Padrão 01: A esteira que nunca para
Capital permanente financiado com dinheiro temporário, renovação após renovação — até a taxa do mercado decidir o destino da empresa.
Toda empresa carrega dois tipos de necessidade de caixa. Uma é sazonal: o pico de estoque antes da alta temporada, o prazo maior concedido para fechar uma venda pontual. Ela passa. A outra é estrutural — existe todo mês, porque é do tamanho da operação. Ela não passa.
No que observei, o padrão nasce quando a segunda é financiada com o instrumento da primeira. Uma linha de capital de giro, pensada para 90 dias, cobre uma necessidade que nunca foi temporária. No primeiro trimestre, funciona. No segundo, também. Depois disso, vira rotina — e a rotina é o disfarce do padrão: ninguém mais pergunta por que aquela linha está aberta.
A cada renovação, a taxa aplicada não é a que a diretoria planejou. É a que o mercado pratica naquele mês. Sem uma decisão explícita, o controle sobre o custo de capital da operação deixa de estar com quem administra a empresa e passa para o calendário de vencimento do contrato.
Como reconhecer
- A linha de capital de giro está aberta há mais de doze meses seguidos, sem que o saldo tenha zerado uma vez.

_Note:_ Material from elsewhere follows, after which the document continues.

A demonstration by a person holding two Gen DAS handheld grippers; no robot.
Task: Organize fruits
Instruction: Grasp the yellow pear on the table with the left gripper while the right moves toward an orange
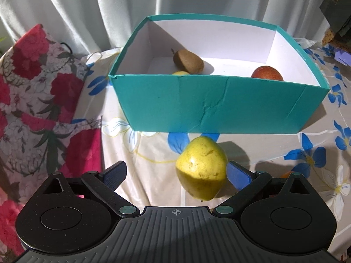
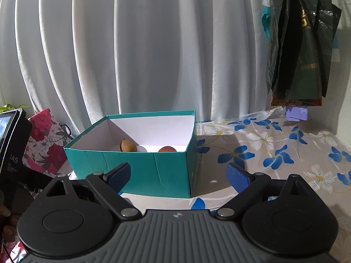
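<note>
Pale pleated curtains (image 2: 153,54) hang behind a table covered in a beige cloth printed with blue and white flowers (image 2: 274,153). On it I see a teal cardboard box (image 1: 208,107) with a white inside, its near wall creased. Through my left camera the box holds a brown kiwi (image 1: 188,61), a red apple (image 1: 267,73) toward the right side, and a bit of something yellow (image 1: 180,73) peeking over the near wall just in front of the kiwi; I cannot tell what fruit it is.

My left gripper (image 1: 176,173) points down at a yellow-green pear (image 1: 201,168) lying on the cloth just in front of the box. The pear sits between the fingers, nearer the right blue pad (image 1: 238,174), which is at its edge; the left pad is clear of it, so the jaws stand apart, not clamped.

My right gripper (image 2: 178,175) is spread wide with nothing between its fingers, facing the box's near corner. A red floral fabric (image 1: 39,92) lies left of the table, and dark plastic bags (image 2: 300,50) hang at upper right.
</note>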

- A cada renovação, ninguém recalcula se a taxa mudou em relação à rodada anterior — o contrato simplesmente “rola”.
- Perguntado sobre o prazo da dívida de giro, o financeiro responde em meses, ainda que a necessidade que ela cobre seja permanente.
- A operação depende da renovação para não parar: sem ela, faltaria caixa já no mês seguinte.
- Parte da expansão de ativo fixo ou de capacidade instalada foi coberta, mesmo que parcialmente, por linhas de curto prazo.
- Não existe, na empresa, um responsável nomeado por revisar o motivo de cada renovação antes de assiná-la.
O que olhar na sua empresa
- Se o banco não renovasse esta linha na próxima data, a operação pararia? Se a resposta é sim, o que está classificado como “giro” pode ser estrutura.
- Existe, entre as operações ativas, alguma linha que não reduziu de tamanho nos últimos dois anos?
- Quem é responsável por comparar a taxa de cada renovação com a taxa da renovação anterior?
- O prazo das dívidas de giro está alinhado ao prazo da necessidade que elas efetivamente financiam?
- Nos últimos dois anos, quantas vezes essa linha foi renovada sem que os termos originais fossem revistos?
Esteira que nunca para é decisão que nunca foi tomada — só adiada, renovação após renovação, até que o mercado a tome por você.